Newsreel: (Neighbor, Mrs. Helen O’Keefe, questioned by police) “I heard a shot.” – “And then what did you do?” – “As I turned around, I saw the window broken, the Reuthers.” – “And did you see any car leave that particular area?” – “Yes, I saw a red car.”
Barry: After Walter was shot, of course there was a big question about who did it. Some people thought it was the mob, which was trying to get into the UAW the way they had penetrated some groups within the Teamsters, for example. Others thought it was maybe some people working for the corporations.

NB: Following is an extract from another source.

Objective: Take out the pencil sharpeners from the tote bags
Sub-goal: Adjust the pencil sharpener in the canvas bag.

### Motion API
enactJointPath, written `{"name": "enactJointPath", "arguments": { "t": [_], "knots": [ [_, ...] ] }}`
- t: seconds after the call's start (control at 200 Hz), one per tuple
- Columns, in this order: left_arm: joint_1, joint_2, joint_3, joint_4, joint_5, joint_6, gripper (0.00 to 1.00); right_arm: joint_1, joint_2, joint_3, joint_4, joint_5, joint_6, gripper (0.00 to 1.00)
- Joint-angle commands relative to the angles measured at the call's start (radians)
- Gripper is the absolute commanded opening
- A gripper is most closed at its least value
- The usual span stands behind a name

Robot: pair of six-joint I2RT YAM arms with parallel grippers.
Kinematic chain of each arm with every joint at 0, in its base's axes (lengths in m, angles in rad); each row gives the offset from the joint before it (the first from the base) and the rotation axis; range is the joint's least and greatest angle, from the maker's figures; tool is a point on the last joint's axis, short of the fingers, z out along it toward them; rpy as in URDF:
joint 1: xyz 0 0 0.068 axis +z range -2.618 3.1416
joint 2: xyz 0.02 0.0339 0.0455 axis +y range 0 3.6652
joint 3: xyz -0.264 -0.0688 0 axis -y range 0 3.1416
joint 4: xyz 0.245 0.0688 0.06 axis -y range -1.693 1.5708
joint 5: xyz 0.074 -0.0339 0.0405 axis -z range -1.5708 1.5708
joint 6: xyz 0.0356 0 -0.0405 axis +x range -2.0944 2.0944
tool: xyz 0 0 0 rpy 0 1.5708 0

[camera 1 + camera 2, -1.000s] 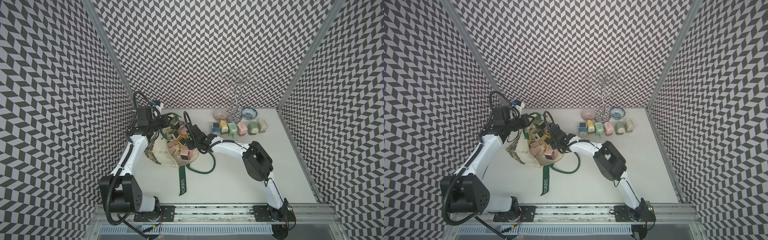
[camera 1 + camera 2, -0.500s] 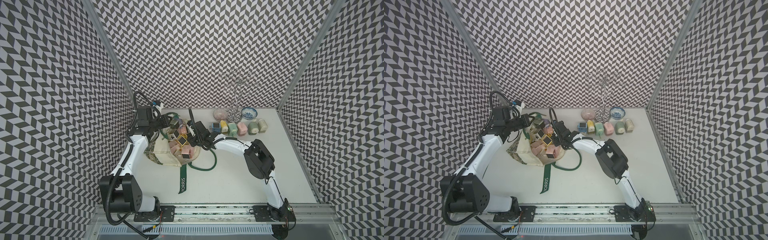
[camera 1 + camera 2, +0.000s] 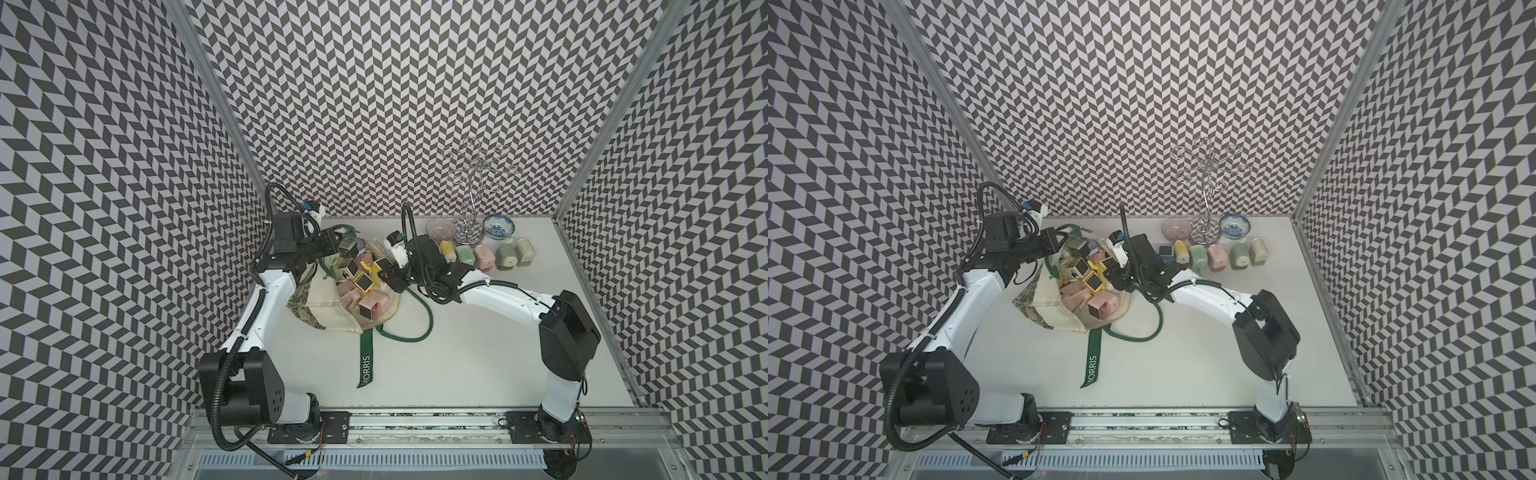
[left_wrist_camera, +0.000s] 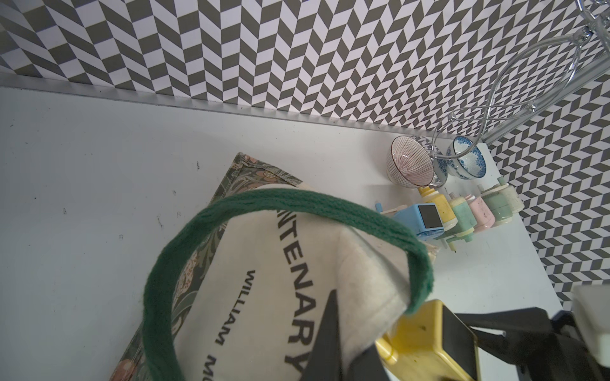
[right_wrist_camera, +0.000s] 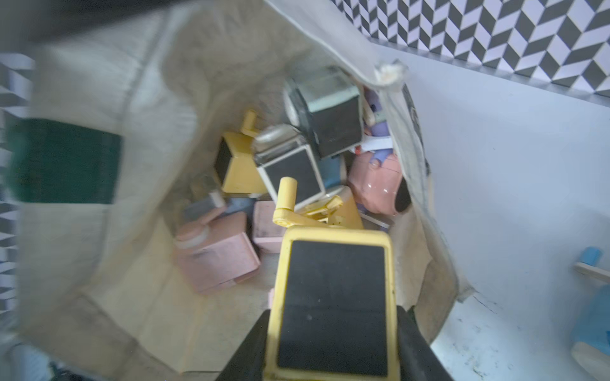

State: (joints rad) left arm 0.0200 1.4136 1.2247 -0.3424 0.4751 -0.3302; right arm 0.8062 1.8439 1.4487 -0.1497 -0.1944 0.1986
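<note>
**Both top views.** The tote bag [image 3: 332,309] lay open on its side on the table [image 3: 478,353], left of centre. Its strap [image 3: 365,361], lettered "MORRIS", trailed toward the front rail. The left gripper [image 3: 330,245] sat at the bag's far rim and the right gripper [image 3: 388,276] at its mouth. Neither view showed how either pair of jaws stood.

**Left wrist view.** The left jaws were closed tight on the bag's cream canvas, which was pinched against a dark finger [image 4: 330,330] beneath the green handle loop [image 4: 297,204]. Only this view gave the side lettering ("WILLIAM") and the leafy base band [image 4: 231,174], which lay flat on the table.

**Right wrist view.** The right fingers [image 5: 251,349] were set narrowly against both sides of a yellow sharpener [image 5: 333,306] with a dark window. Its crank pointed into the bag. Beyond it, and partly blurred, the loose sharpeners [image 5: 218,260] lay heaped inside. They were pink, yellow and lilac, and several had dark windows. The top views showed only the upper layer of this heap.

**Outside the bag.** A row of sharpeners [image 3: 484,256] stood near the back wall. Just behind it were a pink-striped bowl [image 3: 440,228], a wire stand [image 3: 473,187] and a blue-patterned bowl [image 3: 498,226]. A blue sharpener [image 3: 1165,251] at the row's bag-side end appeared in a top view and in the left wrist view, just beside the right arm.
</note>
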Motion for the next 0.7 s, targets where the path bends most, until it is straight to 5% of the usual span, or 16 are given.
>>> {"name": "enactJointPath", "arguments": {
  "t": [0.0, 0.185, 0.451, 0.571, 0.696],
  "knots": [
    [0.0, -0.051, 0.018, 0.06, 0.037, 0.007, 0.0, -0.001, -0.016, -0.049, 0.14, -0.193, 0.077, 0.38],
    [-0.001, -0.047, 0.017, 0.062, 0.036, 0.007, 0.0, -0.002, 0.08, -0.01, 0.155, -0.354, 0.149, 0.38],
    [-0.003, -0.049, 0.018, 0.06, 0.036, 0.006, 0.0, -0.039, 0.186, 0.013, 0.143, -0.354, 0.176, 0.41],
    [-0.002, -0.05, 0.018, 0.06, 0.036, 0.007, 0.0, -0.054, 0.183, -0.003, 0.134, -0.305, 0.156, 0.65],
    [-0.003, -0.047, 0.019, 0.06, 0.039, 0.007, 0.0, -0.062, 0.15, -0.009, 0.096, -0.19, 0.105, 0.77]
  ]
}}
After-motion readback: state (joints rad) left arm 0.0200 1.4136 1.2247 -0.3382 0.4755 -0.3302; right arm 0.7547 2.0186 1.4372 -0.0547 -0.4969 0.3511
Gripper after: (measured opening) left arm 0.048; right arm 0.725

Chris: There were a lot of thugs that were available to hurt union people then. I worried about them and I know my mother worried a great deal. But that’s what they believed in. You have to be willing to put your life on the line if you really believe in a cause.
Walter’s Rise/Enemies (flashback)
(ON-SCREEN: “Gorky Automobile Plant, USSR”)
NAR: Many years before, the Reuther brothers had already begun accumulating enemies, from management to rivals within their own union. Walter and Victor’s 1932 trip to the Soviet Union put their ideology in question by bigots on the far right and communists on the far left. In an effort to quell the UAW’s factional infighting while furthering his personal ambitions, Walter turned his back on many former allies. In 1946, his shrewd consolidation of power and popularity with the rank-and-file propelled the fiery redhead to a commanding peak.
Doug: Walter was elected only by a hand full of votes. I mean that was a very-very close election.
Boyle: So it became this kind of political struggle tied with the cold war, and Walter certainly used the rising fear of communism as a way of attacking his enemies in the union. And, in fact the communists had been very central in building the UAW as much as Walter and his socialist cadre had been central to building the union. So there’s an awful lot of political manipulation that’s going on here and he takes a hard line.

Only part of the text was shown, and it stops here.